Sokrates: ... “sevgili Pistias, lütfen bana söyler misin, senin zırhların başkalarının yaptıklarından daha güçlü ve görkemli olmadığı halde, sen neden onları daha pahalı satıyorsun?”
Pistias: “Çünkü benim zırhlarım daha iyi otururlar.”
Sokrates: “Sen ölçüye ve ağırlığa göre mi daha iyi orantıları uyguluyor, bunun için de daha yüksek fiyat istiyorsun? Yani şunu demek istiyorum: Sen, bedene daha iyi otursunlar diye hepsini aynı ve benzer yapmıyor musun?
“Ama , Allah için” diye haykırır Pistias, “böyle yapıyorum, aksi halde zırhın hiçbir değeri olmazdı”.
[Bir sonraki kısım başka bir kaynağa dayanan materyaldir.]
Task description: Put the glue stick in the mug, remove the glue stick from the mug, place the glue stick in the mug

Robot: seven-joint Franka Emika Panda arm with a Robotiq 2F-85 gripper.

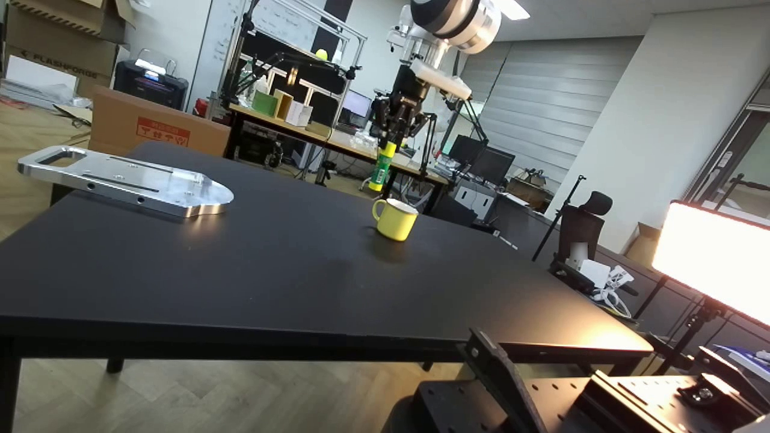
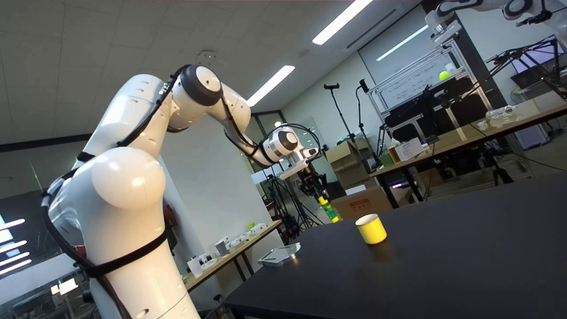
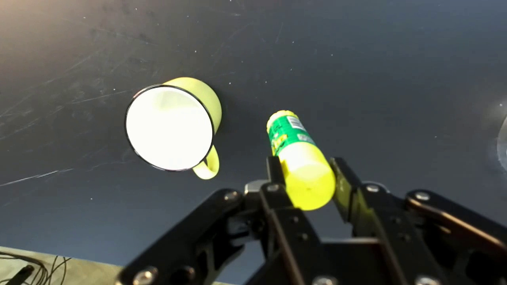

- Ama, Sokrates sormaya devam eder: “Kimi insanların bedenleri orantılı, kimi insanlarınki orantısız mıdır?”
Pistias: “Tamamen öyle” der.
Sokrates: “O zaman sen, ölçüye göre, orantılı olmayan bir bedene orantılı bir zırh nasıl uyduruyorsun?”
Pistias: “Ölçüye göre”. “Çünkü, ölçülü zırh orantılıdır.”
-  “Sen” der Sokrates, “kendi başına orantılı olanı kastetmiyorsun, tersine, zırh taşıyan ile ilgi içinde orantılı olanı; eğer sen, bir zırh, onun uyduğu insan için orantılıdır diyorsan, doğru anladımsa, bir palto ve bu çeşitten şeylerde de böyle davranılır. Belki de, bir zırh iyi oturuyorsa bunda, hiç de önemsiz olmayan bir yarar vardır”.
Pistias, “sen işimin bana göre neden bu derece değerli olduğunu ifade ettin” diye haykırır. “Kimi insanlar renkli ve altın suyuna bulanmış zırhları tercih ederler.”
“Evet” der Sokrates. “eğer onlar bundan ötürü oturmayan zırhları satın alıyorlarsa, bana öyle geliyor ki, onları renkli ve altın yaldızlı bir bela bekler.”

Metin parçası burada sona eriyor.